Memories of a young Uhuru
By Benson Riungu | February 21st 2016
I have watched in amazement the transformation of Uhuru Kenyatta from a publicity-shy young “prince”, an aloof public servant into a flesh-pressing American-style president who goes out of his way to charm.
This change has taken place in a span of less than 20 years from the time when, as a gangly fellow with youthful features, he unsuccessfully vied for the then Gatundu parliamentary seat in 1997 and a local periodical cheekily headlined the failed bid, Not yet, Uhuru!
I actually had the opportunity to meet the young Uhuru some years earlier and to observe him at close quarters, and he never gave an indication of the man he would grow to be.
In early 1995 I was editing Autonews, the official journal of the Automobile Association whose publisher at the time was Dennis Larkin, now late, an Englishman of patrician bearing I had met some years earlier. Larkin’s office was in Loita House on Loita Street, from where he managed a chain of tented-camp hotels owned by the Kenyatta family and also moonlighted as a publisher. For purposes of producing the magazine I was offered the occasional use of a corner of an office I shared with a foul-tempered man who business, I gathered, was selling bottled water — when he was not railing at someone over the phone or at me.
At the time I was in between serious jobs and so preferred to operate from Meru and only travel to Nairobi for the week or so it took me to put the publication together.
For accommodation while in the city, I relied on cheap lodgings located away from the city centre and being almost always short of cash, I needed to visit Larkin’s office often to plead for salary advances.
That is how I happened to be in his office at about seven one evening ostensibly to give a status report on the magazine’s but more compellingly, to plead for a “small something” to tide me over for the night.
We had gone through the charade many times before with Larkin pretending to patiently hear me out as I pretended to give my progress report, while actually waiting for me to state the real purpose for the visit.

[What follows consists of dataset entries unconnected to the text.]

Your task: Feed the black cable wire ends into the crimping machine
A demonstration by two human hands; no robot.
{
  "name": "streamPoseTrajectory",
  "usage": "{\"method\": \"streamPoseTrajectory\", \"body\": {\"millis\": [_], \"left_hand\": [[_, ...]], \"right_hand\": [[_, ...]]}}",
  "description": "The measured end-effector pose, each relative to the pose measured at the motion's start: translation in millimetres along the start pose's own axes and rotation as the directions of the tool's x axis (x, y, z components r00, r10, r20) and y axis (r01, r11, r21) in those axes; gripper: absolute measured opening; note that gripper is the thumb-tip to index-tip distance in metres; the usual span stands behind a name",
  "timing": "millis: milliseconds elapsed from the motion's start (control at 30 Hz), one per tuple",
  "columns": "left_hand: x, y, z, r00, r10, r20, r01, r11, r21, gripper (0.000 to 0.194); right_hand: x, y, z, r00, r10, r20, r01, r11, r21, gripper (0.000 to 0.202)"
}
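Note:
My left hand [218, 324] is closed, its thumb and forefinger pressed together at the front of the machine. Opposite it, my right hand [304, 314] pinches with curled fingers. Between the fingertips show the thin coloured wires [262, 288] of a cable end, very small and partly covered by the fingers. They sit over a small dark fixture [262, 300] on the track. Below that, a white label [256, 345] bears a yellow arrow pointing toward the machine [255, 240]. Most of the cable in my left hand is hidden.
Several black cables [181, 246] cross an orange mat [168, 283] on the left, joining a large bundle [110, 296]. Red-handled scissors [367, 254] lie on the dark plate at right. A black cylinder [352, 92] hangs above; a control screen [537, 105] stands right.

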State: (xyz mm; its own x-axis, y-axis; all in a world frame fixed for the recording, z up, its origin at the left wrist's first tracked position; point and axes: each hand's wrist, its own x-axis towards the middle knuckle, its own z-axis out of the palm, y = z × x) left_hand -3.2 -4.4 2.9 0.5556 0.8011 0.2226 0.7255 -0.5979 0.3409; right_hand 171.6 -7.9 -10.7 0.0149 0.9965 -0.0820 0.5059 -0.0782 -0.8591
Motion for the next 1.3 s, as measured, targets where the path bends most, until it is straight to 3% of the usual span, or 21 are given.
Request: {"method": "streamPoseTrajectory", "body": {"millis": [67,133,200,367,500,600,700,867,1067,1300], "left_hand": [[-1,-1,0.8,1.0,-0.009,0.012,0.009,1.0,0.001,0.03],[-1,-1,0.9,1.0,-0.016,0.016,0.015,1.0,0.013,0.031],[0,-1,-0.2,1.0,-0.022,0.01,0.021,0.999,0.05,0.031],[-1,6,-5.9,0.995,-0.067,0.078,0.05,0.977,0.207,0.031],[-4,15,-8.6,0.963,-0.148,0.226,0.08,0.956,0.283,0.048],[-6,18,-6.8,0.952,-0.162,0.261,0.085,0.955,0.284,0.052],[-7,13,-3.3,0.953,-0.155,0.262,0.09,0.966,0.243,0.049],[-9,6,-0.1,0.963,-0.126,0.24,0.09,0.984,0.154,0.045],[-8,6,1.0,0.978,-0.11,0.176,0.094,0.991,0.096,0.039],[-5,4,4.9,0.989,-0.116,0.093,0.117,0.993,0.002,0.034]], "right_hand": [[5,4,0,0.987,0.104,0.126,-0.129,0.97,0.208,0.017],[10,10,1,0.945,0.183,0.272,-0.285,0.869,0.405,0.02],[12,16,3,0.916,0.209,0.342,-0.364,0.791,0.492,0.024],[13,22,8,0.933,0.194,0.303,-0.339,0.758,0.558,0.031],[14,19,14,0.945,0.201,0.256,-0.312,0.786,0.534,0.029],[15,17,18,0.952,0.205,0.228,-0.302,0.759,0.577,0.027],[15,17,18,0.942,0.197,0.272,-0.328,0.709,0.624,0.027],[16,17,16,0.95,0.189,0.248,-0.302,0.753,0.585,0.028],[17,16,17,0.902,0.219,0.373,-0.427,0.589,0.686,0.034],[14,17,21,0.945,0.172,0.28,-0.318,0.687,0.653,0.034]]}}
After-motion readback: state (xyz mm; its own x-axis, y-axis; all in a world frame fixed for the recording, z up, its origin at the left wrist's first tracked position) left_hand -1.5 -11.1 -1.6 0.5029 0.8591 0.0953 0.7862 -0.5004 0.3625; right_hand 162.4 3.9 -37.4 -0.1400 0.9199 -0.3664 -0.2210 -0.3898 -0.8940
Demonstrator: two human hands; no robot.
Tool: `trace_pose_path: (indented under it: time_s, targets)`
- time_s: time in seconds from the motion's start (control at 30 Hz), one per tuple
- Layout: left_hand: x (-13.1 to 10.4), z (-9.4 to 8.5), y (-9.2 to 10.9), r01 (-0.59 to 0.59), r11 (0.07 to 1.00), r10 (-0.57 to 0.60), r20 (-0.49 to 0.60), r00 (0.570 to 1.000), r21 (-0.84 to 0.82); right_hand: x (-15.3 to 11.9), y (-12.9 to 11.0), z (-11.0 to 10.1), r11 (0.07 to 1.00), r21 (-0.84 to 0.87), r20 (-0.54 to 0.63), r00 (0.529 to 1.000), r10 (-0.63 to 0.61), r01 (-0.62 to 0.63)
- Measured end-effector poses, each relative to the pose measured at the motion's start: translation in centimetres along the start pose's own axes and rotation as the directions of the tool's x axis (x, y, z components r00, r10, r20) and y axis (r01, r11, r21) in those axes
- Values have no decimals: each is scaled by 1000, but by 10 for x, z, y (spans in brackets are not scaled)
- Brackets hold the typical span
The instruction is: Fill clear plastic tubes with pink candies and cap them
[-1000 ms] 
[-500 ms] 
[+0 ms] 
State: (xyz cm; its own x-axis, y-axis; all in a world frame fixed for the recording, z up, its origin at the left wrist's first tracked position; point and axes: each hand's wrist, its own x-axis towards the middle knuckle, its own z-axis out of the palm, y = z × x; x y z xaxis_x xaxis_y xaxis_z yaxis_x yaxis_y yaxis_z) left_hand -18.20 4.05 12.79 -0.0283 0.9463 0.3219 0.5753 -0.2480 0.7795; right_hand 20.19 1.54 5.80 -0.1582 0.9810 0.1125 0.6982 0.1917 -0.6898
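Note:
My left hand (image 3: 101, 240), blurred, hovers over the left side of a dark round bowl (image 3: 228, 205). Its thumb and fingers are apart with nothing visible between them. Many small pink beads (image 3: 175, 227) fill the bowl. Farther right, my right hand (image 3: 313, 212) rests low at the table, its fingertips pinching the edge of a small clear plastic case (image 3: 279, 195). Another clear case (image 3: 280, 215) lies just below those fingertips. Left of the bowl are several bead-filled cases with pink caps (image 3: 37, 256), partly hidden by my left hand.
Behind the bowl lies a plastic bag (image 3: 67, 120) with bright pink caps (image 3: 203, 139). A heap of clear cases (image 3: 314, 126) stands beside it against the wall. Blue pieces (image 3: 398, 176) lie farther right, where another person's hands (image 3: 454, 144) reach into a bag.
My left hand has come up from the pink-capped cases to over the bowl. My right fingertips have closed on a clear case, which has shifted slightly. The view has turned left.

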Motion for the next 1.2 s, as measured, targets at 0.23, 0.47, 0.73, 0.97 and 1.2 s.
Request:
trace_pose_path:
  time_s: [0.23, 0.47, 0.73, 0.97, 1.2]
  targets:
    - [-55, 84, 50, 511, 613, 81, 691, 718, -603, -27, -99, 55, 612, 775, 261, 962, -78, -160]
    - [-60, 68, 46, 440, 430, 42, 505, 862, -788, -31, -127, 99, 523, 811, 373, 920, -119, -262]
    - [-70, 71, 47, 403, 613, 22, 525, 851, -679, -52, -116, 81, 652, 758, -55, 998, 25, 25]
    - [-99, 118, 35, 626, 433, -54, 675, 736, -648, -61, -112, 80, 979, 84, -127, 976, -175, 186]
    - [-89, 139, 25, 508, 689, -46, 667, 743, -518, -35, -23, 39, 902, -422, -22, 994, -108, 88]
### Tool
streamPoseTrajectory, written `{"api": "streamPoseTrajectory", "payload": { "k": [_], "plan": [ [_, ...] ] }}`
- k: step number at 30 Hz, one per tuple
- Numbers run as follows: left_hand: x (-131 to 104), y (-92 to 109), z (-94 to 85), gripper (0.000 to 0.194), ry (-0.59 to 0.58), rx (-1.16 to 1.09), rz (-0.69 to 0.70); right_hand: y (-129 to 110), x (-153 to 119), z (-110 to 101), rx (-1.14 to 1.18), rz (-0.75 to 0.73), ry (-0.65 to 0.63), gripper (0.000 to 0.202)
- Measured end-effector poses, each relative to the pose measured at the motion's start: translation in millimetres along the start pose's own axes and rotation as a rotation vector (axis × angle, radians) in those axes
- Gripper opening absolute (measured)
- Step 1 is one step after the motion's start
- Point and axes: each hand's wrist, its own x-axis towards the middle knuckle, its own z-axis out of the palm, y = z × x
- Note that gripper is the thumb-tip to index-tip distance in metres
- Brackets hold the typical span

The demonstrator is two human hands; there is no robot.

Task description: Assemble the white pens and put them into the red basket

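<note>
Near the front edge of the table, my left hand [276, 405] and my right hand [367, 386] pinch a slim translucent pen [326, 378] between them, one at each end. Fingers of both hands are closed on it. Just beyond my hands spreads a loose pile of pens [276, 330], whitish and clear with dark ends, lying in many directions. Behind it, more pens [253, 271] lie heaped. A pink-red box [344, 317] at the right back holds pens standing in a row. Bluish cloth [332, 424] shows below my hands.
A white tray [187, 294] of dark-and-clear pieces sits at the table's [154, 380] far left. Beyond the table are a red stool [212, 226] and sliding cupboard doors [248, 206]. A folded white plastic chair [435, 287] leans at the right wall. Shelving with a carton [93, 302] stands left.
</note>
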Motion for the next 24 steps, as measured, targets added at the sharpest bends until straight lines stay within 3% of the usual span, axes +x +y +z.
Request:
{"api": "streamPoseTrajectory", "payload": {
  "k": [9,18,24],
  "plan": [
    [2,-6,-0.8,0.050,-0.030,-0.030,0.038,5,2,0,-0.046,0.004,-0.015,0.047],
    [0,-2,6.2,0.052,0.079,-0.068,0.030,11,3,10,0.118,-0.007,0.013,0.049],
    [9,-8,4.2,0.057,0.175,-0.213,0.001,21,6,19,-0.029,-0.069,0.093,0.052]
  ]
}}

As per script, after listening to my plea for a small advance “just this once,” he would dismiss me with a wave of the hand and say with a superior upper-crust English voice that I could die in the street for all he cared. Then I would cajole and wheedle some more and to get rid of me, he would remove a cash advance book from a drawer and get me to sign before peeling off some notes from a wad and handing them over.
This evening the script did not run its course because at the point where I should have been condemned to die in the street for all Larkin cared, the door was opened and a man strode in with an air of importance.
I immediately recognised in the visitor the son of Jomo although he neither greeted Larkin, into whose office he had so unceremoniously barged or acknowledge my presence.
It was left to the flustered Englishman to make some sort of introductions.
“This is Benson, a journalist of note,” he said more as an apology than an introduction. “And this is our chairman.” The chairman did not deign to acknowledge the introductions, and I was unceremoniously shown the door to give room for serious business. On the way out of the building and wondering how to pay for my accommodation for the night, I had a moment to give thought to the unlikely alliance between the two men I had left behind. One was the son of a celebrated nationalist who had paid dearly for Kenya’s independence, while the other was a former colonial administrator who as District Officer at Runyenjes, Embu District in the early 1950s, had planned and overseen the infamous Kathageri massacre of freedom fighters.
An uncle of mine was one of the few Mau Mau fighters who survived the massacre, and I wondered at how swiftly yesteryear’s foes had turned allies.